Feature Based Image Registration
Face Detection using Viola Jones algorithm
Motion Estimation with Optical Flow
Focus Estimation in real life images
Prerequisites: The course participants should have technological background, with knowledge and experience in basic image processing and MATLAB.
This two-day course covers C code generation from MATLAB code using MATLAB Coder. The focus is on making existing MATLAB code compliant, generating C code that meets optimization requirements, and integrating generated code with external modules. Topics include:
Preparing MATLAB code for code generation
Working with fixed-size and variable-size data
Integrating with external code
Optimizing generated code
Prerequisites: MATLAB Fundamentals and a basic working knowledge of the C programming language.
This two-day course focuses on data analytics and machine learning techniques in MATLAB using functionality within Statistics Toolbox and Neural Network Toolbox. The course demonstrates the use of unsupervised learning to discover features in large data sets and supervised learning to build predictive models. Examples and exercises highlight techniques for visualization and evaluation of results. Topics include:
This two-day course is for engineers who are new to system and algorithm modeling and design validation in Simulink. It demonstrates how to apply basic modeling techniques and tools to develop Simulink block diagrams. Topics include:
Creating and modifying Simulink models and simulating system dynamics
Modeling continuous-time, discrete-time, and hybrid systems
Modifying solver settings for simulation accuracy and speed
Building hierarchy into a Simulink model
Creating reusable model components using subsystems, libraries, and model references
Prerequisites: MATLAB Fundamentals course or equivalent experience using MATLAB.
This two-day course describes techniques for applying Model-Based Design in a common design workflow. It provides guidance on managing and sharing Simulink models when working in a large-scale project environment.
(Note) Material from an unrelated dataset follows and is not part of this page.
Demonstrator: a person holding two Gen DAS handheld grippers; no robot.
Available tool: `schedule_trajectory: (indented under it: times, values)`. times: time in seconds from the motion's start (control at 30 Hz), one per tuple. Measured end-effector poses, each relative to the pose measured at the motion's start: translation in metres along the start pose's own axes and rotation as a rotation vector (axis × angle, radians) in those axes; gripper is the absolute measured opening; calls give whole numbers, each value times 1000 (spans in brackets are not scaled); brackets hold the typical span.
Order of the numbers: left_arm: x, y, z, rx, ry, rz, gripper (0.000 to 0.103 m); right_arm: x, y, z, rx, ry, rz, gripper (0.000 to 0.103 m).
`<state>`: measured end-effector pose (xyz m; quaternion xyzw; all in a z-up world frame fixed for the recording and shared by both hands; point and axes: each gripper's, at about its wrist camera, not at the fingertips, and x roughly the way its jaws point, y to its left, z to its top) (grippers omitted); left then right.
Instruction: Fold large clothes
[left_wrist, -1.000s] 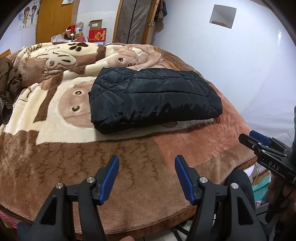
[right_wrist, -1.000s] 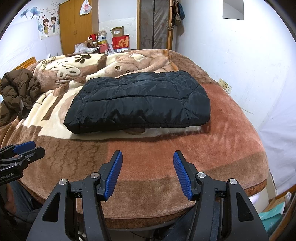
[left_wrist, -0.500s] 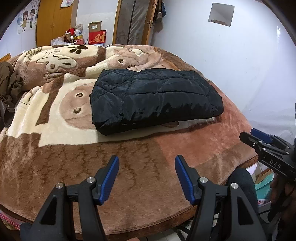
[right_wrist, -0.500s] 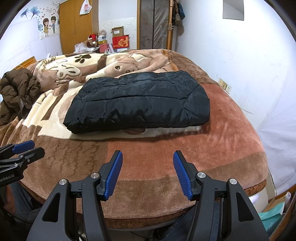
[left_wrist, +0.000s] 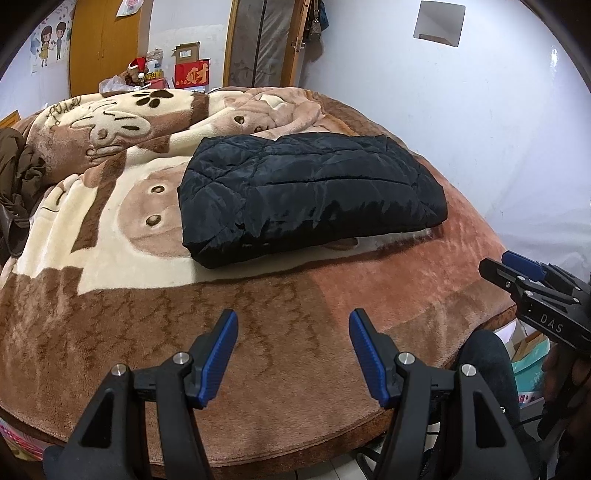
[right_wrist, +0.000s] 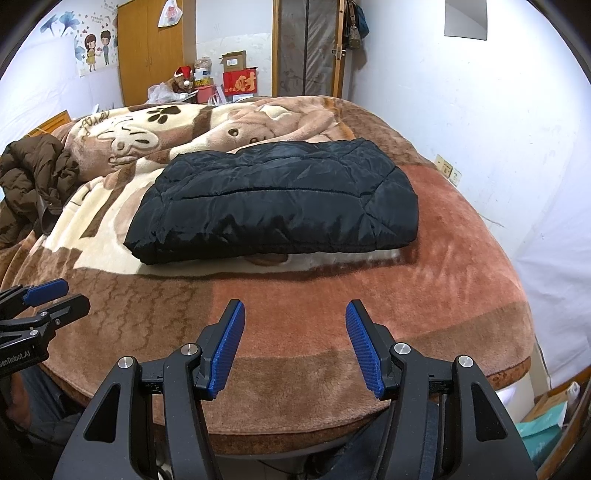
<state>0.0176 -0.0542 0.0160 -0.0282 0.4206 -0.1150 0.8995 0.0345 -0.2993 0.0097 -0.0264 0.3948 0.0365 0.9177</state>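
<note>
The black jacket (right_wrist: 273, 199) lies folded at frame centre on the bed (right_wrist: 461, 280). Left tool (left_wrist: 291, 350) and right tool (right_wrist: 293, 341) are spread, empty, well short of it. Verify edges align; press flat if bulging.

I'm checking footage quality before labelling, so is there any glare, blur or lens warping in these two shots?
Left wrist view: sharp, strong fisheye bending of the brown plush blanket edge, dark corners, soft sheen on the folded black quilted jacket. Right wrist view: equally sharp and warped, the white wall bright but not blown out, and the crumpled brown puffer coat sits dim at the left edge.
</note>
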Motion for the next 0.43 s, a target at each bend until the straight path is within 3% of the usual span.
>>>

Topics include:
Implementing interface control of Simulink subsystems and models
Managing requirements in Simulink models
Partitioning models using Simulink subsystems, libraries, and model references
Managing a model and all its dependencies in a project
Controlling the location, scope, and code generation behavior of model data
Establishing and enforcing modeling standards
Documenting and sharing a Simulink model
Pre-requisites: MATLAB Fundamentals and Simulink for System and Algorithm Modeling. This course is intended for intermediate or advanced Simulink users.
This one-day course describes techniques for testing and formally verifying Simulink model behavior. Topics include:
Recalling the role of verification and validation in Model-Based Design
Configuring Simulink models for testing
Testing a Simulink model for accuracy and coverage
Formally verifying model behavior
Publishing test results
Prerequisites: MATLAB Fundamentals and Simulink for System and Algorithm Modeling. This course is intended for intermediate or advanced Simulink users. Familiarity with creating MATLAB scripts and functions is recommended.
This two-day course shows how to implement complex decision flows and finite-state machines using Stateflow. The course focuses on how to employ flow graphs, state machines, and truth tables in Simulink designs. Topics include:
Modeling complex logic flows
Modeling state machines
Implementing hierarchical state machines
Implementing multiprocessing state machines
Using events in state charts
Calling functions from state charts
Implementing truth tables
Managing the Stateflow design interface
Prerequisites: MATLAB Fundamentals and Simulink for System and Algorithm Modeling. Knowledge of C programming is helpful.